The Institute for Christian Socialism Wants to Bring Left Politics to American Christianity

The Institute for Christian Socialism is trying to build left-wing solidarity within religious communities. In their eyes, an awareness of and commitment to socialism is inherent to the Gospel.

The Institute for Christian Socialism (ICS) follows the “socialism of the gospels,” claiming that the teachings of Jesus are irreconcilable with capitalism. (Aaron Burden / Unsplash)


In the twenty-first century, the religious right has something close to a stranglehold on public-facing Christianity. From Ronald Reagan to Donald Trump, white Evangelicals have had a long and fruitful love affair with the Republican Party. Meanwhile, the Federalist Society has placed six conservative Catholic judges on the Supreme Court. Today, Christianity as a political project seems to belong to right-wing reactionaries. Left-wing Christians exist, yet it is difficult to imagine what an American mass movement of them would even look like.

The Institute for Christian Socialism (ICS), founded in 2019, is trying to change that.
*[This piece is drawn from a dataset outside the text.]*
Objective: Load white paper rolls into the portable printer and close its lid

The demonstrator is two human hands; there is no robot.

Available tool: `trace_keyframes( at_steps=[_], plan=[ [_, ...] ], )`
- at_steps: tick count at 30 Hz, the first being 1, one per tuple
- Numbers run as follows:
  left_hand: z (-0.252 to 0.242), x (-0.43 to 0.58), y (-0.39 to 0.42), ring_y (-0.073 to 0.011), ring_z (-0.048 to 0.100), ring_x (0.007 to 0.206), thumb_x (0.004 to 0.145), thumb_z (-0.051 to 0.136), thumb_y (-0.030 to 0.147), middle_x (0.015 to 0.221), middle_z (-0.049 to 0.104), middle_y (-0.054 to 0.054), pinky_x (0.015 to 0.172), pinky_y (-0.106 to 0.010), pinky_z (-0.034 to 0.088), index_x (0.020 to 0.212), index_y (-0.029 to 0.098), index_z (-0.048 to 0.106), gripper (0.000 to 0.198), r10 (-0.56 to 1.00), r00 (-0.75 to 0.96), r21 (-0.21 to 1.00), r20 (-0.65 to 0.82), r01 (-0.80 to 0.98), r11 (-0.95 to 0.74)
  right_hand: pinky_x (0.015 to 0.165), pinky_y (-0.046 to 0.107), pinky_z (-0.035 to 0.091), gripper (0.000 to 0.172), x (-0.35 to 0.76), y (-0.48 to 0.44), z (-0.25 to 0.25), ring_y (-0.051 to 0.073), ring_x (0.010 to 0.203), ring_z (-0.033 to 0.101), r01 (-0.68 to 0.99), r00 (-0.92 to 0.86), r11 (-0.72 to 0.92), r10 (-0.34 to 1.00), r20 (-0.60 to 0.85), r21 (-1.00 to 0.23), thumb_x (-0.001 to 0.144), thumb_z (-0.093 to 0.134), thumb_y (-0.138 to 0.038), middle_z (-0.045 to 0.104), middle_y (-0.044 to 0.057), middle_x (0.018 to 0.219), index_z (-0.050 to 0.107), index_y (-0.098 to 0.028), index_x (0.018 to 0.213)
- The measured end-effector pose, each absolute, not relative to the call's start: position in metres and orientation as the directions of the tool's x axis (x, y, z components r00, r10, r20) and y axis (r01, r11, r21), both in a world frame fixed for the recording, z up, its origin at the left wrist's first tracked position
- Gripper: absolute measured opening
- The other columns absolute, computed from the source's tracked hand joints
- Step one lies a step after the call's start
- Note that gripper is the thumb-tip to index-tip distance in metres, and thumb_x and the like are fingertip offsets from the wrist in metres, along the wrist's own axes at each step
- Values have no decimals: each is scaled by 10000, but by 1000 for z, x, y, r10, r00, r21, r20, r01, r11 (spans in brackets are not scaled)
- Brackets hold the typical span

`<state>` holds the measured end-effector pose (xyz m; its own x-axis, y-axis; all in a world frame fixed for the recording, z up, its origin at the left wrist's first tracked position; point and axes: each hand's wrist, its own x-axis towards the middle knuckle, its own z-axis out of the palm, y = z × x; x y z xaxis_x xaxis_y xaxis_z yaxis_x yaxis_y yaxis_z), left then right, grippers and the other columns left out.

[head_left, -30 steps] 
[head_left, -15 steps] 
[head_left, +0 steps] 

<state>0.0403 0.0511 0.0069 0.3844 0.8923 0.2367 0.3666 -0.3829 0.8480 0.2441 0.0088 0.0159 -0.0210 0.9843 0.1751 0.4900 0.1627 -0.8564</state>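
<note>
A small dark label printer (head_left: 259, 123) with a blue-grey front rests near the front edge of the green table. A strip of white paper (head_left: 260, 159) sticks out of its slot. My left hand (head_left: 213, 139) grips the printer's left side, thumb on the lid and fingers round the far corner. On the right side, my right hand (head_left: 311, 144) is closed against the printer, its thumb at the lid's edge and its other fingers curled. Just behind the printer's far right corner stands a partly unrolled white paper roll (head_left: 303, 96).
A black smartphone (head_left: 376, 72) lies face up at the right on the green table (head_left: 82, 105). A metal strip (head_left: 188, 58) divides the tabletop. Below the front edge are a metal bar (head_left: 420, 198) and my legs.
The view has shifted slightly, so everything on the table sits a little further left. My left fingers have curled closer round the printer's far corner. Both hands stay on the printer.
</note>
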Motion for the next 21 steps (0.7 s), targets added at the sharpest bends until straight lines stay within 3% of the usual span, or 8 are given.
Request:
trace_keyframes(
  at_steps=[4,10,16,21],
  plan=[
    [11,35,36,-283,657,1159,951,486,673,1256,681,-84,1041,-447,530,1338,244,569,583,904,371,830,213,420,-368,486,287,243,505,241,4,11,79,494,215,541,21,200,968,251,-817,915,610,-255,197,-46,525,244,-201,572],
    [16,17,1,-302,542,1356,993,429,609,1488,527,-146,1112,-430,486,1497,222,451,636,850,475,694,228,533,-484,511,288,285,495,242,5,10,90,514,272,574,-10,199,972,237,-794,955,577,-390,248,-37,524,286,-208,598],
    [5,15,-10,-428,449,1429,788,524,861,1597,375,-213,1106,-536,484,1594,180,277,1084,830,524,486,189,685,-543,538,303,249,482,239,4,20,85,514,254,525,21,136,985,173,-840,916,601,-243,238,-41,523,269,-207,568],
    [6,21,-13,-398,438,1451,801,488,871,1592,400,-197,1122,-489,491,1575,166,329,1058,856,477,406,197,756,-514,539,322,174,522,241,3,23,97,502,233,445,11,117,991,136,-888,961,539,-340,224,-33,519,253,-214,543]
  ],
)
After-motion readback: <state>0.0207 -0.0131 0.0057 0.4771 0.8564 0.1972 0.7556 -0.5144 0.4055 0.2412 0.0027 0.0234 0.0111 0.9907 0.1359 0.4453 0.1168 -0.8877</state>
ICS follows the “socialism of the gospels,” claiming that the teachings of Jesus are irreconcilable with capitalism. Inspired by the many liberatory traditions influenced by Christian teachings — the communitarian societies of the Catholic Worker movement of the 1930s; the Latin American base communities that radicalized rural populations in the 1970s and 1980s; and the nonconformist Diggers, who built early agrarian socialist communities in the seventeeth century — ICS welds Christian faith with socialist organizing. It teaches that faith in the gospel must include a commitment to overturning capitalism and building a better world.